The company will also pay accrued interest to but excluding the applicable settlement date.

Notes will be accepted according to acceptance priority level and subject to proration if the overall tender cap or any series sub-cap is exceeded.

Macy’s is also soliciting consents from holders of the 7.6% debentures due 2025 to amend the indenture governing the debentures. The proposed amendments would eliminate substantially all restrictive covenants, some events of default and other provisions.

Adoption of the proposed amendments requires the consent of holders of a majority of the outstanding principal amount of the 2025 debentures and only if those debentures are not subject to proration.

Holders who tender 2025 debentures will be deemed to have consented to the amendments for those 2025 debentures tendered.

No separate fee or other consideration will be offered for consents delivered under to the consent solicitation. The consent solicitation will expire on the early tender date.
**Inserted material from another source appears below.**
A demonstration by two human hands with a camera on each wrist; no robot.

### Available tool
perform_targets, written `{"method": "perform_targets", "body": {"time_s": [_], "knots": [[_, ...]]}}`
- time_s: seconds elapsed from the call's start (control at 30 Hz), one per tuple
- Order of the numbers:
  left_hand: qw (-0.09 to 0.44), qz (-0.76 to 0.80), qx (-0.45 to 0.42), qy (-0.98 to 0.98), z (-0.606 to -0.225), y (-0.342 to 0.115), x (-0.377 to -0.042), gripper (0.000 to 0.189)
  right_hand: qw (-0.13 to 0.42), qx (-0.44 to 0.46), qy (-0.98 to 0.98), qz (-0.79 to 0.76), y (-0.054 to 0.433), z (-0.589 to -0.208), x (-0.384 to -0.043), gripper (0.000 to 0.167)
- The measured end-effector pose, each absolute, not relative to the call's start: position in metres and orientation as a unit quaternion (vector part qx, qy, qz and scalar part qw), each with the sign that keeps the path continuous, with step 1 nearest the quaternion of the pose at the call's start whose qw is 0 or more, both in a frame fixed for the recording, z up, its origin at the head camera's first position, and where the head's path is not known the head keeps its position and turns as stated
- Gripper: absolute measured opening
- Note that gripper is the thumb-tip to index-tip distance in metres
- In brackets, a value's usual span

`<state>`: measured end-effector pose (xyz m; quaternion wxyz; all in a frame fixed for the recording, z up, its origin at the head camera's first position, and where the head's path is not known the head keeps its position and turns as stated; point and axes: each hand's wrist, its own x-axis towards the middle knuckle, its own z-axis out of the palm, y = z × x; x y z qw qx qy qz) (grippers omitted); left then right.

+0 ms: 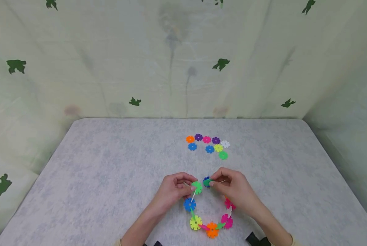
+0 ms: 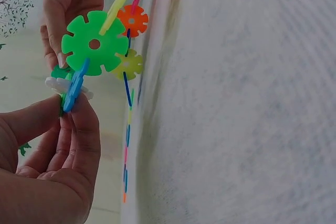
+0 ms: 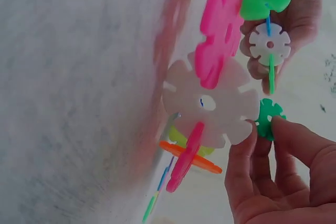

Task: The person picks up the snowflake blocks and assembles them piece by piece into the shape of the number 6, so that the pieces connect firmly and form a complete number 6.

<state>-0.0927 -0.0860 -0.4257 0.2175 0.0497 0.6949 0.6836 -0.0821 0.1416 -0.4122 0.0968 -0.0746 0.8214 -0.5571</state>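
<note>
Left fingers pinch the light green disc [image 1: 197, 188]; right fingers pinch the dark green disc [image 1: 207, 182], just apart. Chain [image 1: 212, 233] loops wristward between them. I'd square the slots, push straight, keep fingertips off the notches.

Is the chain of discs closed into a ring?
No, the chain shows a gap between the left hand and the right hand.

- Disc chain [image 1: 212, 233]: segments were bright green, darker green, blue, yellow, orange, pink and white.
- Loose discs [image 1: 206, 139]: two were purple, two blue; the others were orange, pink, white, yellow and green.
- Worktop [image 1: 125, 153]: surface was mottled pale grey.
- Curtain [image 1: 109, 44]: ground was pale green, patterned with dark green silhouettes [image 1: 16, 65].
</note>
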Motion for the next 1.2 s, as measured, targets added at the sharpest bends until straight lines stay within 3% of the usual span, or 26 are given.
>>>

The tender offer and consent solicitation are conditioned on the company completing a concurrent new notes offering for proceeds of at least $500 million.

The offer will expire at 11:59 p.m. ET March 29.

Early settlement may be as early as March 17. Final settlement will be on March 31.

Credit Suisse Securities (USA) LLC (212 325-2476, 800 820-1653), J.P. Morgan Securities LLC (866 834-2045, 866 834-2045), U.S. Bancorp Investments, Inc. (980 613-4472, 877 558-2607) and Wells Fargo Securities, LLC (704 410-4759, 866 309-6316; liabilitymanagement@wellsfargo.com) are the dealer managers, and Ipreo LLC (888 593-9546, 212 849-3880, ipeo-tenderoffer@ihsmarkit.com) is the tender agent and information agent.

Macy’s is a department store chain based in Cincinnati.